South Korea Connection

South Korea ConnectionIt was both a time and a place far removed from the small Oklahoma farming town where Kathryn Spurgeon grew up.

It was South Korea in the early 1970s and her experience would stay with the young Spurgeon for the rest of her life.

During 1971, the Vietnam War was still a conflict concerning the Republic of South Korea and the presence of Kunsan, the military air base located in the town of Gunsan. Its presence brought an influx of American troops into the country. It also brought military wives like then-19-year-old Spurgeon. Bypassing the rule that spouses were not allowed to join their husband or wife at this base, Spurgeon came to Korea anyway—as a tourist, and as a result, had to live off base just like a local.

“I grew up in the countryside of Oklahoma, very sheltered, so it was a big shock for me. I’d never been out of the country, never seen poverty like that,” Spurgeon stated. “It was a hard time for Korea—a lot of beggars on the street and no running water in the houses.
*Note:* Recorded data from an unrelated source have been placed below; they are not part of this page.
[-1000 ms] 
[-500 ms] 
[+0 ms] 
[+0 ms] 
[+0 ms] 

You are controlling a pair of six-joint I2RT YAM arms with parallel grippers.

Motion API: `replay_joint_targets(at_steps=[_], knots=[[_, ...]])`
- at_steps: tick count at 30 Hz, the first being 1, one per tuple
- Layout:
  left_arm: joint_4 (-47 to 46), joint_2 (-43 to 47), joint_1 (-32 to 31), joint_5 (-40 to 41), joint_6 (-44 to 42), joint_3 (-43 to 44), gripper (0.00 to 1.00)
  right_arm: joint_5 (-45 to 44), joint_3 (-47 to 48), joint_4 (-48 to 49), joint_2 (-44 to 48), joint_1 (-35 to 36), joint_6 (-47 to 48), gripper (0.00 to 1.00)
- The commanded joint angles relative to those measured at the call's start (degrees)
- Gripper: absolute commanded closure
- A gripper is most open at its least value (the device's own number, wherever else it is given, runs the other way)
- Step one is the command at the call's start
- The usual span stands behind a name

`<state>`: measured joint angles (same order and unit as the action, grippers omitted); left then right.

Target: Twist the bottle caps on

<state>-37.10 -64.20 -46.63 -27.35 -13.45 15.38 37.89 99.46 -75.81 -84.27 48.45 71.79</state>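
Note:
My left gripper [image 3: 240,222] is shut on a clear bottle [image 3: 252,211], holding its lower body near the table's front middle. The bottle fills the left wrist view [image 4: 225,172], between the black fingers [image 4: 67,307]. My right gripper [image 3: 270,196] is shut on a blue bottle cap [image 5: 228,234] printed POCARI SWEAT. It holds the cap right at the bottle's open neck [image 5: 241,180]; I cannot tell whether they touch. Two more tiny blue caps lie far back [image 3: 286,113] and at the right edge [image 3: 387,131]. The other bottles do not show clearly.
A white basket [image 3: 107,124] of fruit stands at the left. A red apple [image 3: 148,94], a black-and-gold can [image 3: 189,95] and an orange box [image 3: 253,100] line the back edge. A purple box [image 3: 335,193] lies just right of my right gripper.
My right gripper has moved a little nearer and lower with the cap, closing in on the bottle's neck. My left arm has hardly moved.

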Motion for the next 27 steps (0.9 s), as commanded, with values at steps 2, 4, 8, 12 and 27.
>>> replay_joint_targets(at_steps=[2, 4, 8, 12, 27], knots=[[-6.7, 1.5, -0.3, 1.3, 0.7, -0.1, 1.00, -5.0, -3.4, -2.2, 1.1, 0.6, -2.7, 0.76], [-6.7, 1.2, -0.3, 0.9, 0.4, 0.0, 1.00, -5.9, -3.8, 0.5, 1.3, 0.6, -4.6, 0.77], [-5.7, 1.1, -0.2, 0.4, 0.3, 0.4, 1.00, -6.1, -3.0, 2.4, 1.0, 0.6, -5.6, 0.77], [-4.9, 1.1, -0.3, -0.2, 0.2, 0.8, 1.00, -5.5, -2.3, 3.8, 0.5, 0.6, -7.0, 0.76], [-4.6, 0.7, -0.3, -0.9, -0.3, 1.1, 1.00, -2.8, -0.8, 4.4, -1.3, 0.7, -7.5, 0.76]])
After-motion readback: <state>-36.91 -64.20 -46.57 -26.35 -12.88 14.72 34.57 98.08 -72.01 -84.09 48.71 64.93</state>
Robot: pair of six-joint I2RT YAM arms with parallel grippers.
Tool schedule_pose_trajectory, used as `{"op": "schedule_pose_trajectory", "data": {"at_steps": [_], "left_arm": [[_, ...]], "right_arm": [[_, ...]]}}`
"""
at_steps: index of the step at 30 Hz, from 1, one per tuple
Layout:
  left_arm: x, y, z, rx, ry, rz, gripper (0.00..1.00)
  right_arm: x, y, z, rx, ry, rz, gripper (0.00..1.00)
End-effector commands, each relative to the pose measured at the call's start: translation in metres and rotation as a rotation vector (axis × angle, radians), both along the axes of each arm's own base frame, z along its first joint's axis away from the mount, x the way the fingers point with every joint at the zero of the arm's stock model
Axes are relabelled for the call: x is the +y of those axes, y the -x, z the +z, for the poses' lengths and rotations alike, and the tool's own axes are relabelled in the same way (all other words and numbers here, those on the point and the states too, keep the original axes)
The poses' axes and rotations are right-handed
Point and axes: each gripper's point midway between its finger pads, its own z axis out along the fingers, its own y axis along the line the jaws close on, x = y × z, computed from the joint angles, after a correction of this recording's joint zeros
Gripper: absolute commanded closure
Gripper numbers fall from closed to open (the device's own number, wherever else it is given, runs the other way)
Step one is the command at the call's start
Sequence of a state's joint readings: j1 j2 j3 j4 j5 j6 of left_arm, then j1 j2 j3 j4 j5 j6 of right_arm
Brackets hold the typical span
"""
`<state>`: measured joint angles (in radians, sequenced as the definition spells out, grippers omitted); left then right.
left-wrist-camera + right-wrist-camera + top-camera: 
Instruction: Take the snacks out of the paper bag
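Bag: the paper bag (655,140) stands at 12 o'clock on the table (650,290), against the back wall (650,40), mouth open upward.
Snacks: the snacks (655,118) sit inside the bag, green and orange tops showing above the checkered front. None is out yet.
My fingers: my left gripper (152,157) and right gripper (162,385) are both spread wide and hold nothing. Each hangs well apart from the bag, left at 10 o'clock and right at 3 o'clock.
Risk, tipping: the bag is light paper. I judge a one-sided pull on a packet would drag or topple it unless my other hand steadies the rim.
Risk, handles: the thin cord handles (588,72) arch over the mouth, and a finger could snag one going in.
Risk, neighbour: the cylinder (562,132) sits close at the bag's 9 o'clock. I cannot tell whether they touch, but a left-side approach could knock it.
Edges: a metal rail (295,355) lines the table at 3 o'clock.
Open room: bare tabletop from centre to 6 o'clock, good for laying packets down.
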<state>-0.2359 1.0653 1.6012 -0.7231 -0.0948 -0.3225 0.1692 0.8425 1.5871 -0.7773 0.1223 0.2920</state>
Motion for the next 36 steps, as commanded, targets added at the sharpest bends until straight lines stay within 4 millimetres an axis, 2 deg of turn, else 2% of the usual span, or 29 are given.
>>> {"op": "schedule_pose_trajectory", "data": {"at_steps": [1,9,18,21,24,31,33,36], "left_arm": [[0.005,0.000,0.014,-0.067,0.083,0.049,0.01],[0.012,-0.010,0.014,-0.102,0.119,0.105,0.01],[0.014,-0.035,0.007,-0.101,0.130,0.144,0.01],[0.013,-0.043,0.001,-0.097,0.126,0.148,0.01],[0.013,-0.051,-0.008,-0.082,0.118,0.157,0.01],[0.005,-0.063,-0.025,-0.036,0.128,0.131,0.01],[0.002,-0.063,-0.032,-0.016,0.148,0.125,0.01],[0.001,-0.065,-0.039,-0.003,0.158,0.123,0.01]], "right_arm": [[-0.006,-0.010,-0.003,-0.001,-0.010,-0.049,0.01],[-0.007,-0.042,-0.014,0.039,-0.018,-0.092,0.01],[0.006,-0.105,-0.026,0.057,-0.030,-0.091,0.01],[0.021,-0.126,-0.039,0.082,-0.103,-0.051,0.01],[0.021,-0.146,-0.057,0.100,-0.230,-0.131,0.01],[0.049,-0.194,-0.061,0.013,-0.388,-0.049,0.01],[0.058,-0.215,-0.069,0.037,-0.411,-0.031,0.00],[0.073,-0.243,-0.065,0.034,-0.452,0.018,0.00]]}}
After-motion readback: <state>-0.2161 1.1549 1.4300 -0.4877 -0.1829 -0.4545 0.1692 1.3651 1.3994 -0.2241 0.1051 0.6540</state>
You had to bleach the food or you’d get sick, so it was sort of like camping. It was a big change for me.”

Despite the difficulties, Spurgeon grew to love the food and even the rice paddies. She also fell in love with the people, especially the children. “I learned that we can adjust to our surroundings more easily than we think we can,” she said. “I also learned I had a heart for children because I started helping with all the children in the orphanage.”

That orphanage was called Il Mag Won where a woman named Park Kung-Hee (also known as Mrs. Park), along with her husband, dedicated their lives to approximately 100 children age five and younger.

Spurgeon, being a young girl far away from home before the advent of the internet, had little support when she and her husband made the decision to adopt a child. She didn’t know much about raising a baby but she knew it was the right thing to do.

Treasure was not even a year old when Spurgeon adopted her. The new young mother resolved to continue going back to the orphanage every week to help out.

It wasn’t long before Spurgeon felt called to adopt another child, a toddler named Gina.

By this point Korea was so ingrained in Spurgeon’s heart that even when her husband received orders to relocate to another base, she stayed behind in Korea on her own, work- ing and living in the orphanage. “I was trying to help with all the babies, but I learned things that helped me later in life,” she said.

After living in South Korea for two years, Spurgeon did finally come home to Oklahoma. She and her husband had a third daughter, Mistie. Then they divorced and Spurgeon found herself a single mom raising three children on her own. She persevered, went to college and then put her daughters through college. “You do what you have to do,” Spurgeon said. “I guess maybe when you’re younger you adjust more easily. If you have to take care of three kids, you just do it.”

She remarried after her kids were grown and now she and her husband live in Edmond. They help welcome and look after the international students at the University of Central Oklahoma. “I get to know them and help them because I understand what it’s like to be far away from home,” she says.

A strong desire remained through the years for Spurgeon to return to South Korea but it wasn’t until this past summer that Spurgeon had the opportunity to go back to the country. She was also eager for her daughters to come with her.

It had been almost 40 years since the last time she was there. Korea had greatly developed, with new infrastructure, buildings, subways and even Starbucks. But the endless rice paddies, the culture and the food still greeted Spurgeon upon her return.

Although her son currently runs the orphanage, Mrs. Park, now 92 years old, was there to greet her. She is still dedicating her life to looking after the children. And plans for new construction will also allow older children to call the orphanage home.

“That was probably the highlight of our trip for me, to meet her again,” Spurgeon said. “She didn’t speak English, but her son did so he interpreted for us. She’s a very sweet lady. She remembered us and she said there were only five babies that were adopted through the base in that town and so she was pretty happy to see us.”

Park was sympathetic to hear Spurgeon had been a single mother. “She asked me, ‘Well, was it difficult to raise your daughters by yourself? I’m so sorry for that.’ I replied ‘No, you raised hundreds of babies.’”

Spurgeon and her daughters spent two weeks in the country seeing the sights, absorbing the culture and sharing Spurgeon’s memories. “It meant a lot to them and it meant more to me to go with them than by myself—to share all the stories with them and for them to see where they’re from,” Spurgeon said.

She feels everyone should travel if they get the chance. “I think travel opens up a person’s mind,” she said. “It opens up your mind to other cultures. It’s a smaller world than we think it is.” It grew even smaller when Spurgeon crossed paths with a young woman in San Francisco who had been adopted from the same orphanage. In fact, she had been there as a baby the same time Spurgeon was there.

“Growing up on a farm, I never thought I’d be involved in another country but it’s been a big part of my life,” Spurgeon said. And for this Edmond resident, South Korea is not very far away after all.